4.3. Recommendations
Based on the aforementioned advantages and disadvantages, we produce the following recommendations for when and how to best use GPT-4V for map reading and analysis:
First, GPT-4V can be a great assistant with fast information retrieval from large-volume, high-frequency, high-resolution maps with complex symbology. Our experiments have demonstrated its capabilities of correctly reading maps of various types, styles, and topics. Thanks to its machine nature that allows for programming and automation, it is safe to recommend using GPT-4V for processing batch maps for reading and analysis simultaneously. This multi-processing capability is particularly valuable in fields that require processing a large volume of map data in a short time, such as real-time monitoring of hotspots of crime incidents, car accidents, or disease outbreaks. Similarly, it is beneficial for long-term large-scale map-based monitoring, such as coastal erosion detection from time-series satellite-image maps, or drought monitoring from daily precipitation maps. Automating the process of examining batches of maps and summarizing observable patterns in writing using GPT API is practical low-hanging fruit benefiting from this new technology.

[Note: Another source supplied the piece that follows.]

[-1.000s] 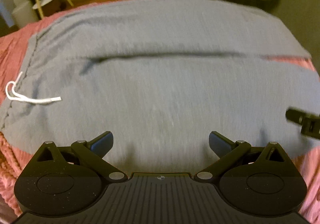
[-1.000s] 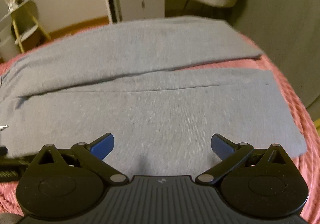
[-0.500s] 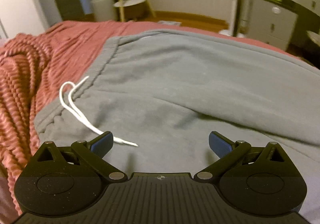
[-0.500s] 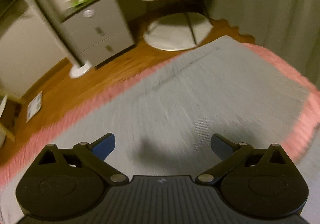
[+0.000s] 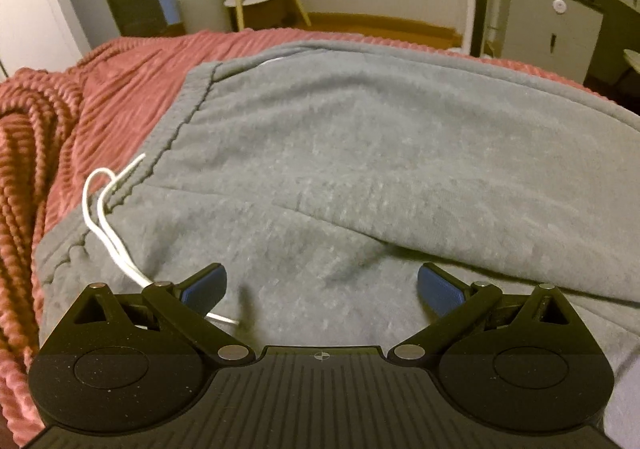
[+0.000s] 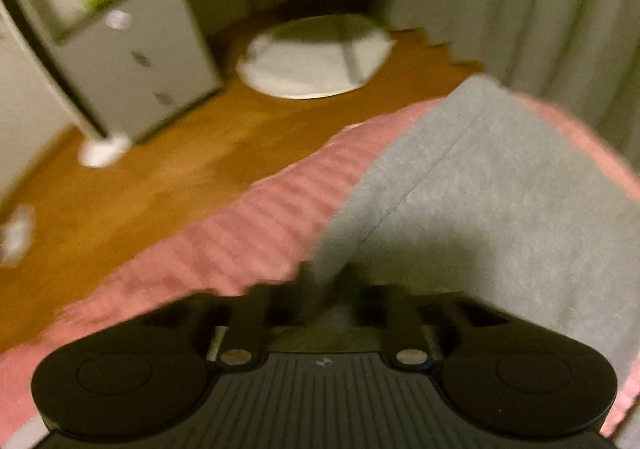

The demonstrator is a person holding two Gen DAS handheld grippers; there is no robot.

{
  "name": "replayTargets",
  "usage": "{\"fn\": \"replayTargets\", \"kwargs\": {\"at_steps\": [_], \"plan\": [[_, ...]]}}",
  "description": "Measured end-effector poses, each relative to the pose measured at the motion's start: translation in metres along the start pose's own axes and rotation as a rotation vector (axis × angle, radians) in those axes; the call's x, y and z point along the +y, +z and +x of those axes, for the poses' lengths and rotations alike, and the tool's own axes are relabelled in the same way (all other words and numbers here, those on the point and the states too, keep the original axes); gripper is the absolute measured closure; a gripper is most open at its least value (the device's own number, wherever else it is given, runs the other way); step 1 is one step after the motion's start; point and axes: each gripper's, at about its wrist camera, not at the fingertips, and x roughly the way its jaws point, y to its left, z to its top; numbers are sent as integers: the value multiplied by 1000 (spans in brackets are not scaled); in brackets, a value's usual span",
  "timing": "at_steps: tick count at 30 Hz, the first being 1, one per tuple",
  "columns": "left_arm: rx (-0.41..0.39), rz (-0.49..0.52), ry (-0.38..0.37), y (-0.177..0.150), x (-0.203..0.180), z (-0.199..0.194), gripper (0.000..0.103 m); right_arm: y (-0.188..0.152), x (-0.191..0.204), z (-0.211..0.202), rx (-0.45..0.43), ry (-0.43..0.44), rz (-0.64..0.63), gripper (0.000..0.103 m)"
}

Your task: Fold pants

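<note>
One pair of grey fleece pants (image 5: 360, 153), lying flat on a bed with a ribbed pink bedspread (image 5: 120, 81), one leg lapped over the other, stitched waistband at left; one white drawstring (image 5: 108, 225), looped, trailing over the waistband. Left claw (image 5: 322, 291): wide, over the cloth near the waist, gripping nothing. Right claw (image 6: 324, 293): closed, pinching the pants' hem corner at the bedspread edge.

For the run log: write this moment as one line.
left claw: open above waistband end | right claw: shut on pants edge | drawstring: loose | blanket: underneath
</note>
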Motion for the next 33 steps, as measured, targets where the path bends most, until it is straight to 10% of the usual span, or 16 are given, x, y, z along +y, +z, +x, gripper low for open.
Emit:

Second, it significantly lowers the learning curve of map reading for many. Proper map reading requires basic knowledge of cartography and geography, and it takes practice. Even for someone who is skillful and experienced, it is still challenging to read reference maps of unfamiliar geographic regions, or thematic maps of unfamiliar topics. GPT-4V can well address such challenges thanks to its pre-trained geography and domain knowledge. For instance, GPT-4V serves as a “local guide” to explain map labels of unfamiliar places or place names in a foreign language. It can also translate jargon that appears in maps to layman’s terms to ease the way of understanding spatial patterns.
Third, though GPT-4V showed spectacular performance in most tasks tested, it still presents some limitations in recognizing patterns in maps (
Figure S8). Such mistakes do not always occur, making it hard to identify the core issue. Thus, our recommendation for the use of GPT-4V in reading and analyzing maps is to run it more than once and synthesize the results derived from responses to avoid using casual false interpretations from the model.
Fourth, GPT-4V can facilitate the research process in geographic information science. Spatial pattern recognition from maps often serves as the first step of exploratory spatial data analysis, especially in the big data era. Various research hypotheses can be formed based on the observed patterns. And these hypotheses can be further validated with confirmatory analysis using real-world data to form new empirical findings or even new theories. GPT-4V can significantly enhance this process by mining spatial patterns from maps, summarizing the patterns in writing, and comparing them with the literature in its pre-trained database to suggest which patterns are worth further study.